When the Soul Becomes Infected
- Kateb-Nuri-Alim

- Jul 23, 2025
- 4 min read
Updated: Jul 24, 2025

When the Soul Becomes Infected
By Kateb Nuri-Alim Shunnar
The ache in my jaw was unbearable a deep, pulsing throb that refused to be ignored. I thought I just needed a tooth pulled, something simple. I had no idea I was about to be handed a revelation. What was supposed to be a quick visit turned into oral surgery. I leaned back in that chair, already halfway regretting every moment I ignored the signs. The dentist studied my X-ray, leaned over me with a puzzled look, and asked, “Wait… have you even been taking antibiotics?”
Now, it wasn’t just the question it was how he asked it. He had that “no wonder you’re suffering” look, the kind you get when someone opens the fridge and finds spoiled milk right where you said it wasn’t. I blinked and gave him a guilty shrug like a kid who forgot his homework. I had been trying to out-stubborn the infection like it was going to surrender to my willpower and herbal tea. We both knew the truth I'd been ignoring the problem, thinking it would go away if I just kept moving.

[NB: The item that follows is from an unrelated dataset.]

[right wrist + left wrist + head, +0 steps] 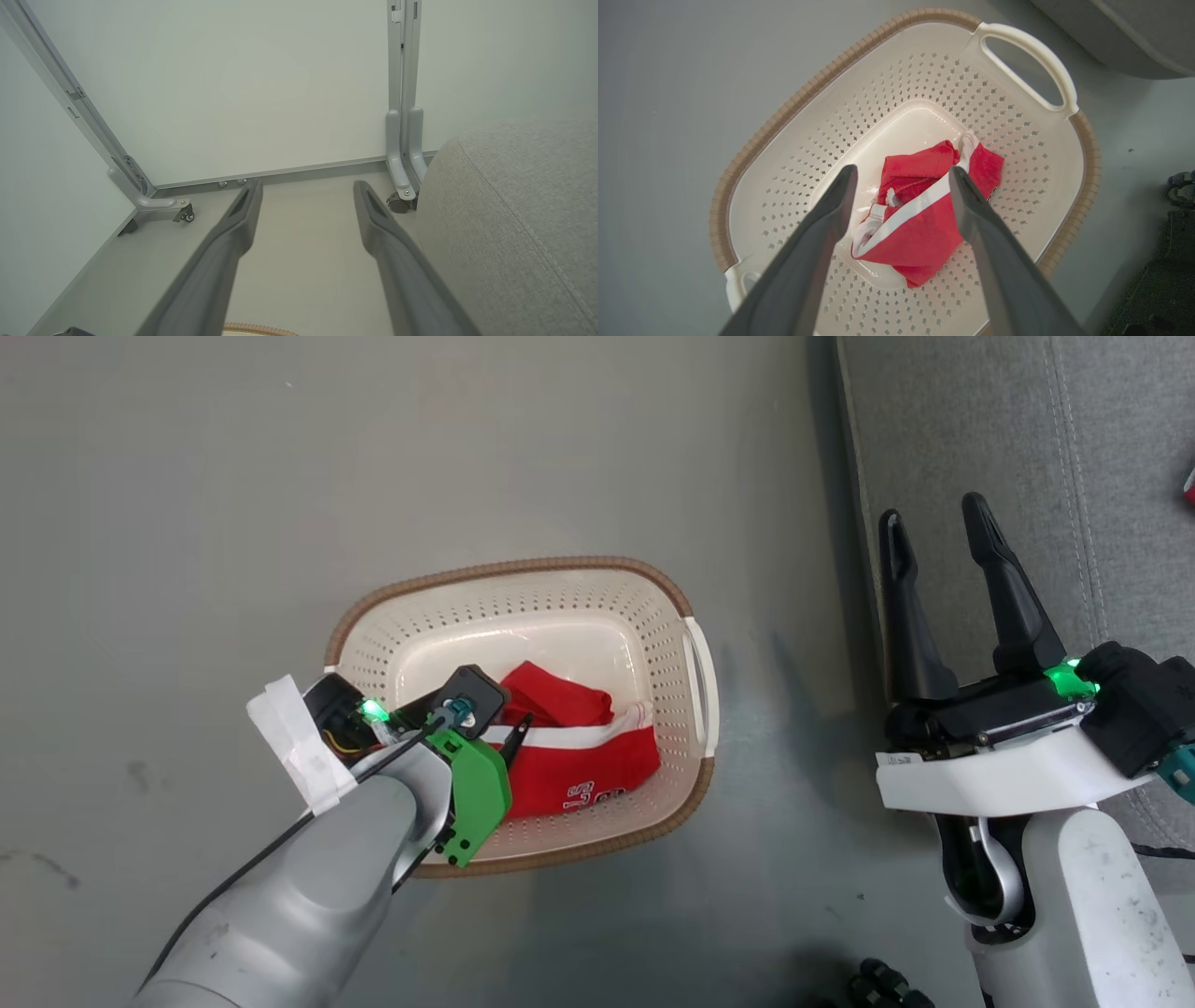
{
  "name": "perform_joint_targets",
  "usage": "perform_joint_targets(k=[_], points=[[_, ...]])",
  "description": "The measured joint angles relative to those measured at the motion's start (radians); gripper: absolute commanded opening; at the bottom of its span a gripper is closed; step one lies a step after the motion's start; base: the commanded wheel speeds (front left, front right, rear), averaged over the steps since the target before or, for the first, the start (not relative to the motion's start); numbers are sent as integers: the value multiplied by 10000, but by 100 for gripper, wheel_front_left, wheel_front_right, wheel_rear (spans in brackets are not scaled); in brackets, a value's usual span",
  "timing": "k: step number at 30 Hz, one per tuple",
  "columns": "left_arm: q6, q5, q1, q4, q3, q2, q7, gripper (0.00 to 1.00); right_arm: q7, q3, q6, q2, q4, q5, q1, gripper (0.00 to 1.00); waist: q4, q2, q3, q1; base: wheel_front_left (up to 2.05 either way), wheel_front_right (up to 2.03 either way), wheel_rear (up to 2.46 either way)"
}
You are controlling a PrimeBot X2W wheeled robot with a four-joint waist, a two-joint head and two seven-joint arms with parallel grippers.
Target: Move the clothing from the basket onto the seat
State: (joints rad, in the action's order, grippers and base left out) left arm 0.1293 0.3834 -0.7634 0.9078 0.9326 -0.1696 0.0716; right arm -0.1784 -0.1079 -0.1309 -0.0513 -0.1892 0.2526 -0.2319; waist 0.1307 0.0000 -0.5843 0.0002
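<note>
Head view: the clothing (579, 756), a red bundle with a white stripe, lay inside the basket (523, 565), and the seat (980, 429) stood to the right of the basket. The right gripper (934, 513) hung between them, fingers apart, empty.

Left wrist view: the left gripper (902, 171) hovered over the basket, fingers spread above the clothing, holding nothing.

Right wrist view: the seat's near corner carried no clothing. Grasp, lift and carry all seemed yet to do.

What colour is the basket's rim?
The basket rim is brown with a woven look, best seen in the left wrist view.
</note>
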Motion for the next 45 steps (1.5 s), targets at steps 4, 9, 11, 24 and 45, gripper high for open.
perform_joint_targets(k=[4, 9, 11, 24, 45], points=[[0, 591, -543, 548, 711, -345, -525, 100, -355, -251, 2, -6, 299, 305, -240, 100, 397, 0, -811, 0, 0, 0, 0], [0, 1193, -1015, 911, 1522, -821, -1139, 100, -662, -604, 0, -8, 663, 658, -544, 100, 975, 0, -1668, 1, 0, 0, 0], [0, 1369, -1167, 972, 1843, -1034, -1358, 100, -729, -729, 0, -6, 798, 817, -654, 100, 1261, 0, -1972, 1, 0, 0, 0], [0, 2196, -2009, 1141, 3068, -1983, -2592, 100, -842, -1200, 0, -4, 984, 1595, -1034, 100, 2553, 0, -3412, 0, 0, 0, 0], [0, 1948, -2779, 1937, 3450, -2376, -4207, 100, -842, -1586, 0, 0, 1011, 1833, -1194, 100, 3065, 0, -4116, -1, 0, 0, 0]])
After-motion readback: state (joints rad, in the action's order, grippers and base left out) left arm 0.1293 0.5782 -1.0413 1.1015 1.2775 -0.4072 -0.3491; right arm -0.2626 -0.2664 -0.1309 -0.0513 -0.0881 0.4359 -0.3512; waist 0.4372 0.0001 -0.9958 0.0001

But the moment he asked that question, something deeper opened up inside me. The room got quiet in my spirit. Because in that moment, I wasn’t just hearing from a dentist I was hearing from heaven.
“Have you been taking your antibiotics?”
That question pierced through more than infected gums. It pierced through layers of neglect, spiritual forgetfulness, and emotional fatigue. And I heard the Spirit ask me the same thing but in a way only the soul understands:
“Have you been taking what your spirit needs to heal?”
Because infections don’t only live in teeth or tissues they live in the soul.
And just like in the body, when the soul is ignored, when it’s disconnected from the Source, when it’s not fed or watered or rested, it becomes vulnerable.
Pain creeps in slowly. It starts off tolerable until it’s not.
The pain we feel isn’t always punishment. Sometimes, it’s an invitation.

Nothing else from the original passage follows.